THE PROBLEM: Return the full listing exactly as it is written.

INFORMATION PROVIDED:
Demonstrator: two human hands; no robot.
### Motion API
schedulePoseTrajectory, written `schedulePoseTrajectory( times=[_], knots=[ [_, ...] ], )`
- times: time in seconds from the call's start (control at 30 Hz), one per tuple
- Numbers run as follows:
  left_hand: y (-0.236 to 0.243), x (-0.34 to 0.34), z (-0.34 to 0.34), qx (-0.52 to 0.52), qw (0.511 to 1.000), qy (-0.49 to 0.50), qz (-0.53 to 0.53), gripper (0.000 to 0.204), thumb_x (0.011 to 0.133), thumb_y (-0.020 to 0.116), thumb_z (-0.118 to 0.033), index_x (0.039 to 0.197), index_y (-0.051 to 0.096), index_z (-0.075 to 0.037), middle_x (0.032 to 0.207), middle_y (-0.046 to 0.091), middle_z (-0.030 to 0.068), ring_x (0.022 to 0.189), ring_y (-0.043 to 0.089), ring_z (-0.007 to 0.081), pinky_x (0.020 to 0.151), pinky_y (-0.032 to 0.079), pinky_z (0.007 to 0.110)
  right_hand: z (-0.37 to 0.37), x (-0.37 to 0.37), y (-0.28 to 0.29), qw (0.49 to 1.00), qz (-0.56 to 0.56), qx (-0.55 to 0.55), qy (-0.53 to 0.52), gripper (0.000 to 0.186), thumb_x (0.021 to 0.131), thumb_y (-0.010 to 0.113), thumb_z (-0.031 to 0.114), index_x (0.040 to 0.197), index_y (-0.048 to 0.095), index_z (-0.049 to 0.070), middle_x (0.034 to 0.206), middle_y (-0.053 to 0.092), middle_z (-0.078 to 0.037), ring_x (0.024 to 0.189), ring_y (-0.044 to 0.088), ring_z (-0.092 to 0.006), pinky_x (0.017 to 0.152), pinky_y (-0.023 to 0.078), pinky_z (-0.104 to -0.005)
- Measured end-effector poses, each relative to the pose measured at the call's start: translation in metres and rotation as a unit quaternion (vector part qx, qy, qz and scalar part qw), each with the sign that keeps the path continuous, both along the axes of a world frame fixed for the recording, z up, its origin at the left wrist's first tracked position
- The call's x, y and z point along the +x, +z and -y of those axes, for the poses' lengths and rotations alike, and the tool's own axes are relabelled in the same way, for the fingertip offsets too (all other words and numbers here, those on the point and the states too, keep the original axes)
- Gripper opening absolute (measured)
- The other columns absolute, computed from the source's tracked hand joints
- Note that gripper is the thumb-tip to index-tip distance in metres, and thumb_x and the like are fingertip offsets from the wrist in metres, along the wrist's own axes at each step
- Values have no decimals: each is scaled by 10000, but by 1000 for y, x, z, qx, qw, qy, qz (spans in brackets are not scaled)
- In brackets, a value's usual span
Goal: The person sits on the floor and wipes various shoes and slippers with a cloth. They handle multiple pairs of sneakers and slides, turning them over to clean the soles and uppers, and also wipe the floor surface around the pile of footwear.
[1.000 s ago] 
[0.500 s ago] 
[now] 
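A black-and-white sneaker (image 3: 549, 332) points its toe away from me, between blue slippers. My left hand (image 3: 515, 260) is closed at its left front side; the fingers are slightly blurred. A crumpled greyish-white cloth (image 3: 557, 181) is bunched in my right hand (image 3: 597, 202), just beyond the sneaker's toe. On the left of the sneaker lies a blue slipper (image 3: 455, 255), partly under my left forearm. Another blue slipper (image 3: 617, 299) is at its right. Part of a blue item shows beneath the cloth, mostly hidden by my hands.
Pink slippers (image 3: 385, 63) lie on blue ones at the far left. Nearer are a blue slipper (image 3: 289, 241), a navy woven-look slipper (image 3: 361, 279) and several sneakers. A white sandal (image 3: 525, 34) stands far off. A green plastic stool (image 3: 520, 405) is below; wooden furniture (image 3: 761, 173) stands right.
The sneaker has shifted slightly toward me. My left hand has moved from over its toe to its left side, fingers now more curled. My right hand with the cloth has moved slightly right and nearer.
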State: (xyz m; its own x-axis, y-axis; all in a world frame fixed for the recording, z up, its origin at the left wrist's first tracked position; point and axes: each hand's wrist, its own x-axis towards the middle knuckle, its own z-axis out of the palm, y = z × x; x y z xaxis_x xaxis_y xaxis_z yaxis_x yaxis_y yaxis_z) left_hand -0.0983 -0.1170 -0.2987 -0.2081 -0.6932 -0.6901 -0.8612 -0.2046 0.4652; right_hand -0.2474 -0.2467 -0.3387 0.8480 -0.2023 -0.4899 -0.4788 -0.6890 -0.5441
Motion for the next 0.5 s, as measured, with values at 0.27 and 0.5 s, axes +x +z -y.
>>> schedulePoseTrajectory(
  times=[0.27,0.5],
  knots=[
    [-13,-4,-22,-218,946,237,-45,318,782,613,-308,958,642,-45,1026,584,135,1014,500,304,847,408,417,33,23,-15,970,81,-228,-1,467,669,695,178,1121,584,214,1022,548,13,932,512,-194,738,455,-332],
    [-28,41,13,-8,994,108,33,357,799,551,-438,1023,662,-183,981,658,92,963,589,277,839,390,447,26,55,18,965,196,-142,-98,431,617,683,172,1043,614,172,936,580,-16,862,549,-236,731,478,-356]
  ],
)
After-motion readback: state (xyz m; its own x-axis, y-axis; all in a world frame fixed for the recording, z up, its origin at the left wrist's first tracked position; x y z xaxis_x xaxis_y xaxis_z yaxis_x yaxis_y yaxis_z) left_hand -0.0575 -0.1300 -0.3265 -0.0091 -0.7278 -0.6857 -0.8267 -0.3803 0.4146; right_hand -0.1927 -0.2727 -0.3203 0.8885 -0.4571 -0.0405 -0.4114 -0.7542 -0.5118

TASK ANSWER:
Demonstrator: two human hands; no robot.
### Motion API
schedulePoseTrajectory, written `schedulePoseTrajectory( times=[_], knots=[ [_, ...] ], )`
- times: time in seconds from the call's start (control at 30 Hz), one per tuple
- Numbers run as follows:
  left_hand: y (-0.236 to 0.243), x (-0.34 to 0.34), z (-0.34 to 0.34), qx (-0.52 to 0.52), qw (0.511 to 1.000), qy (-0.49 to 0.50), qz (-0.53 to 0.53), gripper (0.000 to 0.204), thumb_x (0.011 to 0.133), thumb_y (-0.020 to 0.116), thumb_z (-0.118 to 0.033), index_x (0.039 to 0.197), index_y (-0.051 to 0.096), index_z (-0.075 to 0.037), middle_x (0.032 to 0.207), middle_y (-0.046 to 0.091), middle_z (-0.030 to 0.068), ring_x (0.022 to 0.189), ring_y (-0.043 to 0.089), ring_z (-0.007 to 0.081), pinky_x (0.020 to 0.151), pinky_y (-0.032 to 0.079), pinky_z (0.007 to 0.110)
  right_hand: z (-0.37 to 0.37), x (-0.37 to 0.37), y (-0.28 to 0.29), qw (0.49 to 1.00), qz (-0.56 to 0.56), qx (-0.55 to 0.55), qy (-0.53 to 0.52), gripper (0.000 to 0.186), thumb_x (0.021 to 0.131), thumb_y (-0.010 to 0.113), thumb_z (-0.031 to 0.114), index_x (0.040 to 0.197), index_y (-0.048 to 0.095), index_z (-0.049 to 0.070), middle_x (0.034 to 0.206), middle_y (-0.053 to 0.092), middle_z (-0.078 to 0.037), ring_x (0.024 to 0.189), ring_y (-0.044 to 0.088), ring_z (-0.092 to 0.006), pinky_x (0.017 to 0.152), pinky_y (-0.023 to 0.078), pinky_z (-0.104 to -0.005)
- Measured end-effector poses, each relative to the pose measured at the call's start: translation in metres and rotation as a unit quaternion (vector part qx, qy, qz and scalar part qw), each with the sign that keeps the path continuous, both along the axes of a world frame fixed for the recording, z up, its origin at the left wrist's first tracked position
- The call's x, y and z point along the +x, +z and -y of those axes, for the poses' lengths and rotations alike, and the tool's own axes are relabelled in the same way, for the fingertip offsets too (all other words and numbers here, those on the point and the states too, keep the original axes)
- Gripper opening absolute (measured)
- The other columns absolute, computed from the source's tracked hand joints
- Note that gripper is the thumb-tip to index-tip distance in metres, and thumb_x and the like are fingertip offsets from the wrist in metres, along the wrist's own axes at each step
- Values have no decimals: each is scaled by 10000, but by 1000 for y, x, z, qx, qw, qy, qz (spans in brackets are not scaled)
- In brackets, a value's usual span
Goal: The person sits on the floor and wipes various shoes and slippers with a cloth. They handle multiple pairs of sneakers and slides, turning them over to clean the soles and uppers, and also wipe the floor surface around the pile of footwear.
[1.000 s ago] 
[0.500 s ago] 
[now] 
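A black-and-white sneaker (image 3: 549, 332) points its toe away from me, between blue slippers. My left hand (image 3: 515, 260) is closed at its left front side; the fingers are slightly blurred. A crumpled greyish-white cloth (image 3: 557, 181) is bunched in my right hand (image 3: 597, 202), just beyond the sneaker's toe. On the left of the sneaker lies a blue slipper (image 3: 455, 255), partly under my left forearm. Another blue slipper (image 3: 617, 299) is at its right. Part of a blue item shows beneath the cloth, mostly hidden by my hands.
Pink slippers (image 3: 385, 63) lie on blue ones at the far left. Nearer are a blue slipper (image 3: 289, 241), a navy woven-look slipper (image 3: 361, 279) and several sneakers. A white sandal (image 3: 525, 34) stands far off. A green plastic stool (image 3: 520, 405) is below; wooden furniture (image 3: 761, 173) stands right.
The sneaker has shifted slightly toward me. My left hand has moved from over its toe to its left side, fingers now more curled. My right hand with the cloth has moved slightly right and nearer.
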State: (xyz m; its own x-axis, y-axis; all in a world frame fixed for the recording, z up, its origin at the left wrist's first tracked position; point and axes: each hand's wrist, its own x-axis towards the middle knuckle, its own z-axis out of the palm, y = z × x; x y z xaxis_x xaxis_y xaxis_z yaxis_x yaxis_y yaxis_z) left_hand -0.0983 -0.1170 -0.2987 -0.2081 -0.6932 -0.6901 -0.8612 -0.2046 0.4652; right_hand -0.2474 -0.2467 -0.3387 0.8480 -0.2023 -0.4899 -0.4788 -0.6890 -0.5441
Motion for the next 0.5 s, as measured, with values at 0.27 and 0.5 s, axes +x +z -y.
>>> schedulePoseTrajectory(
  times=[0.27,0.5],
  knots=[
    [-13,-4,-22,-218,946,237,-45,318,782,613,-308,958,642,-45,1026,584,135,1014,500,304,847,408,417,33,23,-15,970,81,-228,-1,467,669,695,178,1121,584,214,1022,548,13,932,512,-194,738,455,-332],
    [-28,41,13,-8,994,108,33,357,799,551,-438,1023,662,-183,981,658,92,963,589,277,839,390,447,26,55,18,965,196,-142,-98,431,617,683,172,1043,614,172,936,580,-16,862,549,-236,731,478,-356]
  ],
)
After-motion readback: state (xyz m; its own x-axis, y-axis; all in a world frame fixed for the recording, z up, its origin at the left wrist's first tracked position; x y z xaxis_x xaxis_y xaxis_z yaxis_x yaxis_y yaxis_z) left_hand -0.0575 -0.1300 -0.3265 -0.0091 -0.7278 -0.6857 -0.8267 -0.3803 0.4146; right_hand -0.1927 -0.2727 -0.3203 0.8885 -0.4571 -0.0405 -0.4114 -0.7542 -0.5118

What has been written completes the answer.